PDA

View Full Version : Distribution of random


AndyP
05-10-2006, 04:54 AM
Hi,

Here's some code to generate a random number in the range [min,max)

int RandomInRange( const int min, const int max )
{
return ( rand( ) % ( max - min ) ) + min;
}


But... this does not give a nice distribution. If (max - min) is not a divisor of the maximum value that rand( ) can create, then the first N values in the range will have a higher probability of being generated (where N is (rand_max + 1) % (max - min)).

e.g. if rand() generates values from 0-5 (rand_max = 5), and by some chance, it generates the sequence

0,1,2,3,4,5,0,1,2,3,4,5

This is a nice uniform distribution, but putting it through RandomInRange(0,5) gives
0,1,2,3,4,0,0,1,2,3,4,0
, which biases 0. RandomInRange(0,4) gives
0,1,2,3,0,1,0,1,2,3,0,1
which biases 0 and 1.

We can fix RandomInRange() by normalising rand():

float NormalisedRandom( )
{
return float( rand( ) ) / float ( RAND_MAX );
}
int RandomInRange( const int min, const int max )
{
return int( ( NormalisedRandom( ) * float( max - min ) ) + float( min ) );
}


My question is: Is there a faster, non-floating-point way of ensuring a uniform distribution in an arbitrary range?

Nick
05-10-2006, 06:21 AM
This might do the job:

short random(short min, short max)
{
return (rand() * (max - min) + RAND_MAX / 2) / RAND_MAX + min;
}

To make it even faster, replace the division by RAND_MAX with a shift right by 15.

monjardin
05-10-2006, 06:21 AM
Don't use rand()? boost (http://www.boost.org/) has some useful RNG tools in the random (http://boost.org/libs/random/index.html) library, but I don't know about the performance.

Also, there was a discussion of random numbers a few months ago in this thread (http://www.devmaster.net/forums/showthread.php?t=5432&highlight=random+.oisyn).

juhnu
05-10-2006, 06:56 AM
Mersenne-Twister has a good performance and random distribution: http://www.bedaux.net/mtrand/

AndyP
05-10-2006, 08:17 AM
juhnu: rand() generates reasonable white-noise; I'm happy with that. The problem is that, no matter what random function I use as my input into RandomInRange(), I'll get a non-uniform distribution because of the modulus.

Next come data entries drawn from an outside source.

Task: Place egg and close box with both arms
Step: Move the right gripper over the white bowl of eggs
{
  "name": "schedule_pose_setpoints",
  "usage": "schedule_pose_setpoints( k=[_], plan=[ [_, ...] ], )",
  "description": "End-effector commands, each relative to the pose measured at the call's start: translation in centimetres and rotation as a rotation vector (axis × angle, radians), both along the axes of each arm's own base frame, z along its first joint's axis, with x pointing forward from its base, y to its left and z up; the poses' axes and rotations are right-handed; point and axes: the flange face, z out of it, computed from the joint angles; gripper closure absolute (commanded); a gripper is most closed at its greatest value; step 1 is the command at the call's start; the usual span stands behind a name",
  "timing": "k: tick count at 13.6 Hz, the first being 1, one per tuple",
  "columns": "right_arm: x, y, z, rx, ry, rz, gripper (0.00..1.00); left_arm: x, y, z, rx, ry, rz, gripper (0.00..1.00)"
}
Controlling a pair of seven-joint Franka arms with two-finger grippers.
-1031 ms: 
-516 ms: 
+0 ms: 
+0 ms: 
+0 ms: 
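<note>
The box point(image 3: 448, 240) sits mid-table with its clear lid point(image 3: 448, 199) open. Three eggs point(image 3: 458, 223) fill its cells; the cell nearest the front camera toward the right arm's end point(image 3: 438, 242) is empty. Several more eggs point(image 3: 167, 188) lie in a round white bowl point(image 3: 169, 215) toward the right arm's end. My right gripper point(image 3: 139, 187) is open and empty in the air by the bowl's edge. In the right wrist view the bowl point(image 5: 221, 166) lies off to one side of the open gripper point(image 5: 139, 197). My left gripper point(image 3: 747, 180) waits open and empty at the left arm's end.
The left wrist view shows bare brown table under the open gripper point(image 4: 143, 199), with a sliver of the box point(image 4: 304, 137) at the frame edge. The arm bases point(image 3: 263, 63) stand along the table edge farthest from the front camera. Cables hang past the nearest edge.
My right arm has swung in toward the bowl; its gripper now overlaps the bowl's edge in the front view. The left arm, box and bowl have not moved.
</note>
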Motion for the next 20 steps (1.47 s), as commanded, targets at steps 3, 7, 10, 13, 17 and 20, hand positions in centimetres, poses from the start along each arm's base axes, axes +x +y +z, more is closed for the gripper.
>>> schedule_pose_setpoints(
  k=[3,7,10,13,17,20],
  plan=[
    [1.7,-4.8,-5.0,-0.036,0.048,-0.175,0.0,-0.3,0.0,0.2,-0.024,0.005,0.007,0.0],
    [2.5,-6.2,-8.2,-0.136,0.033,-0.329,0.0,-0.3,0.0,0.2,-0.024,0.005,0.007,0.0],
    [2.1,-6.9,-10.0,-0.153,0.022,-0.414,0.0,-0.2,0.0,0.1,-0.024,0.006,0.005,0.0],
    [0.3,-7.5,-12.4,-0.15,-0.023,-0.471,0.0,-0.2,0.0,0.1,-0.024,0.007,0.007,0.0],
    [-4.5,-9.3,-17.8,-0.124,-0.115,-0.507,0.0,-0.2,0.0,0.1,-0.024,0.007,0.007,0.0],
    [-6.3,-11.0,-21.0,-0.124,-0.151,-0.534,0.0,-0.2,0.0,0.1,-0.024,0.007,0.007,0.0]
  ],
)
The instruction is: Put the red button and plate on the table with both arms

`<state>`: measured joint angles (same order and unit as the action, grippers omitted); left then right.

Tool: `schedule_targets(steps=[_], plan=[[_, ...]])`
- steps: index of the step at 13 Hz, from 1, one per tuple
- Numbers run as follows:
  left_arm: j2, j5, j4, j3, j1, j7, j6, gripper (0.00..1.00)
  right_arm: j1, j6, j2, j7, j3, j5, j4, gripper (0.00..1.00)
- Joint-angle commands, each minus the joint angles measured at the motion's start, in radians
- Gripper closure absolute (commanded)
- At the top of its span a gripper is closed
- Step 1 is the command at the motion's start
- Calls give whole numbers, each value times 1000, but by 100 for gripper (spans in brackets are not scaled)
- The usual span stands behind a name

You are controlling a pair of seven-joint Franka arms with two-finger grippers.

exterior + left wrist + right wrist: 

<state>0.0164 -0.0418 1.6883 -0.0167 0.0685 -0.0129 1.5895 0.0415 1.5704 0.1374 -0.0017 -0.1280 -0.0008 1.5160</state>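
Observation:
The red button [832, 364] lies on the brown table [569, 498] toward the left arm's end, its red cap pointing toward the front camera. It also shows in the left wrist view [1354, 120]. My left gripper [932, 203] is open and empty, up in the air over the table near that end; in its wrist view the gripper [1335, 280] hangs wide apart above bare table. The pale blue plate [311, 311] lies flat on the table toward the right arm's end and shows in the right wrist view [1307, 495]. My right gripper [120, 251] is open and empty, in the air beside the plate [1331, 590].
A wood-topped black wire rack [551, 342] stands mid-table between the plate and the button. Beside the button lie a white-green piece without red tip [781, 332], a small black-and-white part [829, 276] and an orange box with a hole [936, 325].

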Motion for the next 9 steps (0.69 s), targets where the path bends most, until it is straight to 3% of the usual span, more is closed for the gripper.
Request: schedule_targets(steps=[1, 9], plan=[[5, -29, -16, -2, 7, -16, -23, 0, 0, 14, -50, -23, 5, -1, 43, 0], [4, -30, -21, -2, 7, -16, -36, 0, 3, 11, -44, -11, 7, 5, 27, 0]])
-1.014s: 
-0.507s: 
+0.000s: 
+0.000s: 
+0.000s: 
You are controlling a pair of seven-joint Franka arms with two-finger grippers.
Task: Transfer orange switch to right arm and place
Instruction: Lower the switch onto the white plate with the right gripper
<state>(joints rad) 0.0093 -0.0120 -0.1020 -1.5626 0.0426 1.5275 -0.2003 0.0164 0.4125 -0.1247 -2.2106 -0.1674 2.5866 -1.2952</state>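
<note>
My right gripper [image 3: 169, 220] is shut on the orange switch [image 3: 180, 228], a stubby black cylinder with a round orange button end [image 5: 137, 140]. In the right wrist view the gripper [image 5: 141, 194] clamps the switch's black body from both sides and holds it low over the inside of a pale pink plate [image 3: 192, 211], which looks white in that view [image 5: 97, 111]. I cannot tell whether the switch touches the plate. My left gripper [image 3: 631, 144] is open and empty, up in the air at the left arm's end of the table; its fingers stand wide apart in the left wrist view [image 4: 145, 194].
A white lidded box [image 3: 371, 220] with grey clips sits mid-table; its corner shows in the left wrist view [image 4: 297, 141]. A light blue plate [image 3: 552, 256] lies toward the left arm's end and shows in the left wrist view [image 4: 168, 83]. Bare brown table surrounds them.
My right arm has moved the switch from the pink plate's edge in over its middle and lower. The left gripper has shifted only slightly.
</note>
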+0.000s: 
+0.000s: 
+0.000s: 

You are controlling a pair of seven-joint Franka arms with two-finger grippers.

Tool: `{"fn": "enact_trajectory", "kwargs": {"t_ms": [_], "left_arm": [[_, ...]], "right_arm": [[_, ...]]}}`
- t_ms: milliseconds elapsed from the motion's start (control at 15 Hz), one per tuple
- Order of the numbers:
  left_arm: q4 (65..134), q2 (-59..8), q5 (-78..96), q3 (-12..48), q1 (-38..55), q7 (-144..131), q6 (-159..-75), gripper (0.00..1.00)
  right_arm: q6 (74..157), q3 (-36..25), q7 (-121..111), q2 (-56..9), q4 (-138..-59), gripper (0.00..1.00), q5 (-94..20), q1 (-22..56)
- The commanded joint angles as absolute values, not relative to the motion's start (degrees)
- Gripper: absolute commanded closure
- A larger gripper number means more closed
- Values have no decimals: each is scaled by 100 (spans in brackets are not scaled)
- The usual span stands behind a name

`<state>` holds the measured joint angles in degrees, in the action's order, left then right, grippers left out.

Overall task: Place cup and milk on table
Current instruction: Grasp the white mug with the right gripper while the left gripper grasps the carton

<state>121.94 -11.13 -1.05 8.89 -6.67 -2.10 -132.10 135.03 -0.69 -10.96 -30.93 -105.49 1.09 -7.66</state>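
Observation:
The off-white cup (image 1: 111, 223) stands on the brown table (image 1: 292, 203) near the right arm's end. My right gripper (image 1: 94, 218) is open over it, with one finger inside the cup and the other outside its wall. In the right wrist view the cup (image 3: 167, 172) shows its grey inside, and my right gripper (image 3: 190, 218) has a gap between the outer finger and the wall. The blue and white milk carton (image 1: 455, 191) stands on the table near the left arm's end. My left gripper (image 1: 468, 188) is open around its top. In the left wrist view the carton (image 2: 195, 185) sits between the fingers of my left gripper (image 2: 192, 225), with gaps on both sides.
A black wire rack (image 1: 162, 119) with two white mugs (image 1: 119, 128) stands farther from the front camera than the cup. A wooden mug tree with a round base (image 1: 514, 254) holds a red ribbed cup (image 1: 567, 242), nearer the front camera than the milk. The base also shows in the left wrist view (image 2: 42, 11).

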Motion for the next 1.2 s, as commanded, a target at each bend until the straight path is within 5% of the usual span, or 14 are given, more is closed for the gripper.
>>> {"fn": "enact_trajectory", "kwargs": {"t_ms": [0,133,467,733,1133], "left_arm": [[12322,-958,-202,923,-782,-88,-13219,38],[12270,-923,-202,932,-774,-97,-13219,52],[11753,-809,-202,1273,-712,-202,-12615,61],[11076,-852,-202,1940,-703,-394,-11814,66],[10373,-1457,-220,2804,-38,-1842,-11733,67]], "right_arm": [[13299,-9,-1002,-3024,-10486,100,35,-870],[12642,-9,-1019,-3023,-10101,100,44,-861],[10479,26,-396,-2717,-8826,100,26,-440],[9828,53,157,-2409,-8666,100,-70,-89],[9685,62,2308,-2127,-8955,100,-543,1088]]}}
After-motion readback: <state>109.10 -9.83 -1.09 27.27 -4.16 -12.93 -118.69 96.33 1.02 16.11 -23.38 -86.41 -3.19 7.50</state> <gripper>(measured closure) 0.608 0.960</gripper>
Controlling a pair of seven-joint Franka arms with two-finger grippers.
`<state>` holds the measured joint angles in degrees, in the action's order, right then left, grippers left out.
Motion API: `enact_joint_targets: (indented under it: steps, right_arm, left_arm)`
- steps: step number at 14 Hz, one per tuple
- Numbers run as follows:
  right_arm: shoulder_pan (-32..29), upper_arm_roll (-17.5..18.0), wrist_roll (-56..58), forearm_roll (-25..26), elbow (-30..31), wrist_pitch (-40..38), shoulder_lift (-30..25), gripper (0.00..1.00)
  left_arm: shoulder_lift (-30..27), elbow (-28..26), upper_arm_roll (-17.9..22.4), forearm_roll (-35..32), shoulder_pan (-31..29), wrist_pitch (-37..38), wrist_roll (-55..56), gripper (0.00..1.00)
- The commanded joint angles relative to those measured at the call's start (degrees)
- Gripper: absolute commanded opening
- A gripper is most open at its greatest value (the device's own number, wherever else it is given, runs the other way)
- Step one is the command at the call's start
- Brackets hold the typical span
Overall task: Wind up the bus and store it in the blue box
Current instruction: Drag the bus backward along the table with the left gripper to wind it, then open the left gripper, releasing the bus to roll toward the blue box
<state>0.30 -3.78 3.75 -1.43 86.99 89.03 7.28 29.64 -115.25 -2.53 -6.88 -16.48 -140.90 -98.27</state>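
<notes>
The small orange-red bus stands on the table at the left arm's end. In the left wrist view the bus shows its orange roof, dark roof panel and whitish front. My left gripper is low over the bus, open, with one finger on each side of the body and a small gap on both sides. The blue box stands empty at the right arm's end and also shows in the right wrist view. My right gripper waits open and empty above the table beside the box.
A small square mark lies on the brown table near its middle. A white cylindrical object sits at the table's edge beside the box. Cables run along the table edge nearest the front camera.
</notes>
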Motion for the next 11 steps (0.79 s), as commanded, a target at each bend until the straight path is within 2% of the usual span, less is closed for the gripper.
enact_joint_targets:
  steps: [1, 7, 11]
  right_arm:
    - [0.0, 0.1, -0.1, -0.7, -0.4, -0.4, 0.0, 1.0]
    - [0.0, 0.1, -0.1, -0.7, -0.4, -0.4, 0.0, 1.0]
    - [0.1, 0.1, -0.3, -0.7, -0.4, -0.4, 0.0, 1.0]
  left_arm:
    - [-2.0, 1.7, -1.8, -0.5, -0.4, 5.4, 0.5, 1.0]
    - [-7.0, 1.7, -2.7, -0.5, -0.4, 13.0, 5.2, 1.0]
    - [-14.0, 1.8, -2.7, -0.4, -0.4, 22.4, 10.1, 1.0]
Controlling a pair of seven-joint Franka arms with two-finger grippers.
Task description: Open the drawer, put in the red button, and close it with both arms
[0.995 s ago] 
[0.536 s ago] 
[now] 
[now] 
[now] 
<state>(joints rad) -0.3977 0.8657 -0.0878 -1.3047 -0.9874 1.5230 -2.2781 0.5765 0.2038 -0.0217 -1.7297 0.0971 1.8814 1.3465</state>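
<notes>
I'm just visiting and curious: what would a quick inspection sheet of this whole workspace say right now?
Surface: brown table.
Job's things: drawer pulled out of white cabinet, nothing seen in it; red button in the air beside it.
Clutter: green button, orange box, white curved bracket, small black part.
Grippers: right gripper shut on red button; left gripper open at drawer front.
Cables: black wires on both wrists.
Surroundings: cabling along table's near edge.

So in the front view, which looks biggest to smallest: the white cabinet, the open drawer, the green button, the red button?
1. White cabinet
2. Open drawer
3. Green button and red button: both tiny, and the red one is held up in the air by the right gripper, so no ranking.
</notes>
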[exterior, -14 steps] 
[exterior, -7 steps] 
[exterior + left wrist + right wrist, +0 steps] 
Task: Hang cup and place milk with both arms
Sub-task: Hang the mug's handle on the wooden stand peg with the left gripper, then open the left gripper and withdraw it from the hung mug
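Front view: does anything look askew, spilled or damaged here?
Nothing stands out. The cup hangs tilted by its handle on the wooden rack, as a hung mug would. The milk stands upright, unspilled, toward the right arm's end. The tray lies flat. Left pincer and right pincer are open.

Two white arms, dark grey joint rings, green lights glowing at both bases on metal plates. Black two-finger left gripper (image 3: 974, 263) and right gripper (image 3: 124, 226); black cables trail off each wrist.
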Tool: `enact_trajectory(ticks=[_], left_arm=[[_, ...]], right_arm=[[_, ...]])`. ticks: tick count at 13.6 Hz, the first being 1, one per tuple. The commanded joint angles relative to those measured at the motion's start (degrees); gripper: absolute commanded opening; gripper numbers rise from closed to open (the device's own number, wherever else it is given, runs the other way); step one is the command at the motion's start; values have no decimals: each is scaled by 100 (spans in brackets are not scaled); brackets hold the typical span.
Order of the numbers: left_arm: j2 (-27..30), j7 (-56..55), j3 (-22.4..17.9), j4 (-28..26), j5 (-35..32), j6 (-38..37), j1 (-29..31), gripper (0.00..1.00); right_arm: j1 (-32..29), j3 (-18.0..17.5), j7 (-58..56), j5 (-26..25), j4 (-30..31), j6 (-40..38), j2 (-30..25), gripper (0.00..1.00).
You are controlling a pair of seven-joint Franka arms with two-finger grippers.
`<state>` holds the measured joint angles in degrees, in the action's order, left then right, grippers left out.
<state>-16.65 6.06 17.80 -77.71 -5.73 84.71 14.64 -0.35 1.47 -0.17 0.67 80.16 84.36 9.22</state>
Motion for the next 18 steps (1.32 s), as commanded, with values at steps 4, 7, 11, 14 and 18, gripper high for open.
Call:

monjardin: Thanks for the reference! boost is always full of surprises :happy: uniform_int looks promising. The docs indicate that it has the same problem as RandomInRange() - it says they ignore errors caused by the folding of values by the modulus function because if the RNG range is considerably greater than the output range, the error is minimised.

However, looking at the implementation of uniform_int, it appears to simply generate numbers using the base RNG until one falls in the correct range... (of course, this is after only 5 minutes looking at boost code - it takes at least 5 years to fully understand a boost header file, and afterwards you are either blind or insane - so I could be mistaken).

Nick: That looks good I'll give it a go :happy:

.oisyn
05-10-2006, 08:26 AM
Nick's code is pointless, the number of possible outcomes of rand(), N, is finite and it'll therefore always suffer from uneven distributions if the range is not a divisor of N, no matter how you do the distribution.

The only way around it is to dump the extra values, or use an alternative function that guarantees an even distribution on a given range.

(BTW Nick, RAND_MAX isn't necessarily defined as 1<<15, that's just an MSVC++ thing ;). Plus the fact that it's actually (1<<15)-1, so shifting isn't the same)

bramz
05-10-2006, 08:30 AM
If you're happy to go with rand(), then you're happy to go with biased distributions in ranges ...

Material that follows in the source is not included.